Using the Sling API to retrieve content from the Adobe Experience Manager Repository

Adobe Experience Manager contains a Java Content Repository (JCR) that stores nodes and properties. A node located in the JCR is considered a resource. You can use the JCR API to retrieve resources from the JCR. For information about using the JCR API, see Programmatically Accessing Adobe CQ Content using the JCR API.

However, you can also retrieve content from the JCR using Sling. In fact, a resource is a central part of Sling and it assumes everything in the JCR is a resource.
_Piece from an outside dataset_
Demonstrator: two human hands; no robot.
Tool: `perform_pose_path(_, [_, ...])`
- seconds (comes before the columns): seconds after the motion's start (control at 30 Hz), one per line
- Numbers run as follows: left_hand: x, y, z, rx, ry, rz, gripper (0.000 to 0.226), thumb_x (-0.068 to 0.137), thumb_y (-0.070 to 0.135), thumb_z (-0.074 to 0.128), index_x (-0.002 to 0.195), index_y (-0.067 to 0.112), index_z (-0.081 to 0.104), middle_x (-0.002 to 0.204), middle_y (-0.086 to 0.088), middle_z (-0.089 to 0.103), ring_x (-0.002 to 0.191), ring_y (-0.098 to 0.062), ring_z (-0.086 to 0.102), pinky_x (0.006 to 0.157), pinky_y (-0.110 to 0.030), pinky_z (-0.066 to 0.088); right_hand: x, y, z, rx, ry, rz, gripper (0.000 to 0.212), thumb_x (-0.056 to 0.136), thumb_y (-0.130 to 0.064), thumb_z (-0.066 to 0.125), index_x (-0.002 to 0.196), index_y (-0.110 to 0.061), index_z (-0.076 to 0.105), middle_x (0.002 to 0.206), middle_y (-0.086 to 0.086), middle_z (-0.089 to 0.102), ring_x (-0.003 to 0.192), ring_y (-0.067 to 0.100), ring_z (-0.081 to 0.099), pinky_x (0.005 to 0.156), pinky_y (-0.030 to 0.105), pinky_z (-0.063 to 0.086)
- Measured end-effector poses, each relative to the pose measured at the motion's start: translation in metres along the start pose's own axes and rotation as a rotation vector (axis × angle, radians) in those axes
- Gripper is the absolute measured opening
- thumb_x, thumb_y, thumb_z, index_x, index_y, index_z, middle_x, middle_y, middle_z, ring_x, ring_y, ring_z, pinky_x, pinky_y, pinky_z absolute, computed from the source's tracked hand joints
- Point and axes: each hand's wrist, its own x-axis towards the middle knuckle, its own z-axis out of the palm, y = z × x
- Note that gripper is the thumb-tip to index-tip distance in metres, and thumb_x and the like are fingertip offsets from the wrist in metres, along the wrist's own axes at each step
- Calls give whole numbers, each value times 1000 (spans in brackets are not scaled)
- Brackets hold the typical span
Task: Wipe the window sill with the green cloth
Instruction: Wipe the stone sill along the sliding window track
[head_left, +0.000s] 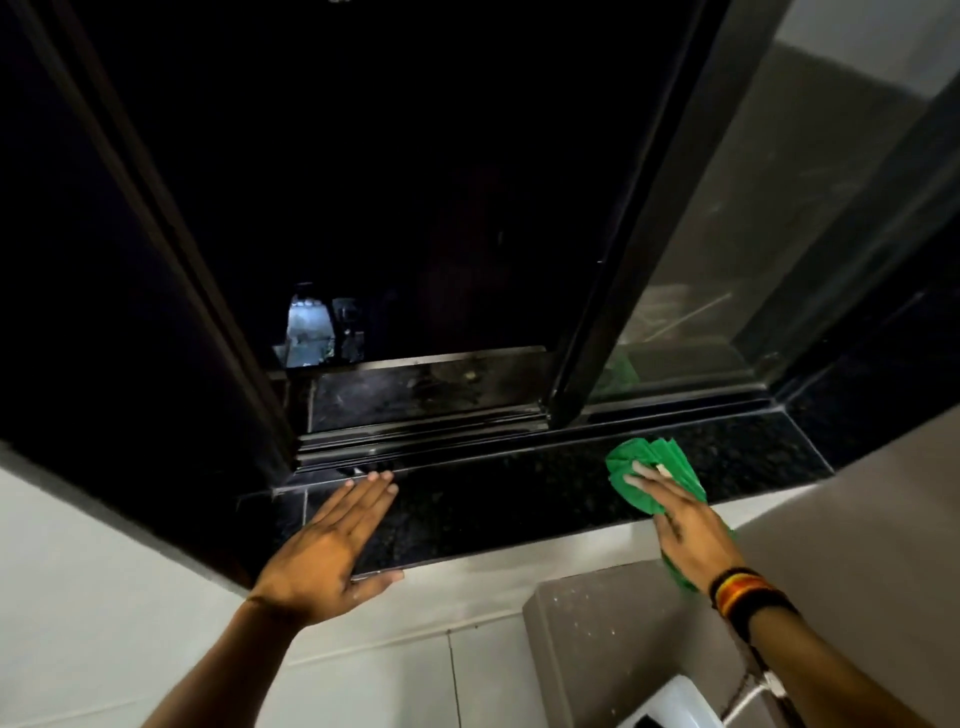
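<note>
**Right hand presses the cloth on the sill, left hand gives support**

The right hand (680, 525) lies flat on the cloth (655, 467), fingers stretched and a little apart, palm pushing down. It does not pinch the cloth; it only pins it against the sill (498, 499). I judge this is the normal way for wiping: a flat palm spreads the pressure and lets the cloth slide along the stone. The cloth sits at about 3 o'clock on the sill, close to the sliding track (415, 447) and near the right end. One corner of it hangs over the front edge, under the wrist.

The left hand (332, 545) is open and empty, at about 8 o'clock in the view. Its fingers rest flat on the sill with the tips near the track, and the thumb hooks over the front edge. Probably it is there to steady the body while the other arm reaches. The two hands are well apart.

Much is hard to see. The open part of the window (415, 182) is almost black; only a small bright patch shows at its lower left, and I cannot tell what it is. The dark speckled sill hides dust, so how much is already clean cannot be judged. The right pane (779, 234) gives faint reflections only. Under the right hand, a part of the cloth is covered. At 5 o'clock a grey box (597, 634) and a white object (675, 701) are cut by the frame.
</note>
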Motion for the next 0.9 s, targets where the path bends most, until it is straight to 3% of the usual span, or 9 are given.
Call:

You can use Sling to retrieve a resource from within an OSGi component using the Sling Java API or using a JSP. To use the Sling API from within an OSGi component, you use an org.apache.sling.api.resource.ResourceResolverFactory instance.

The Sling API is used within an OSGi bundle


When using Sling to query the JCR, you have access to helper methods that are not available when using the JCR API. For example, the adaptTo method  converts a resource into an appropriate object representing a certain aspect of this resource. For example to translate a Resource object to the corresponding Node object, you can simply do:

Node node = resource.adaptTo(Node.class);

 This development article guides you through how to build an AEM application that uses Sling to retrieve resources from the JCR. An OSGi bundle is created that locates a resource and retrieves a value. To read this development article, click:

http://helpx.adobe.com/experience-manager/using/using-sling-apis.html

Note: When you want to write content to the JCR, it is recommended that you use the JCR API. For information, see Persisting CQ data in the Java Content Repository.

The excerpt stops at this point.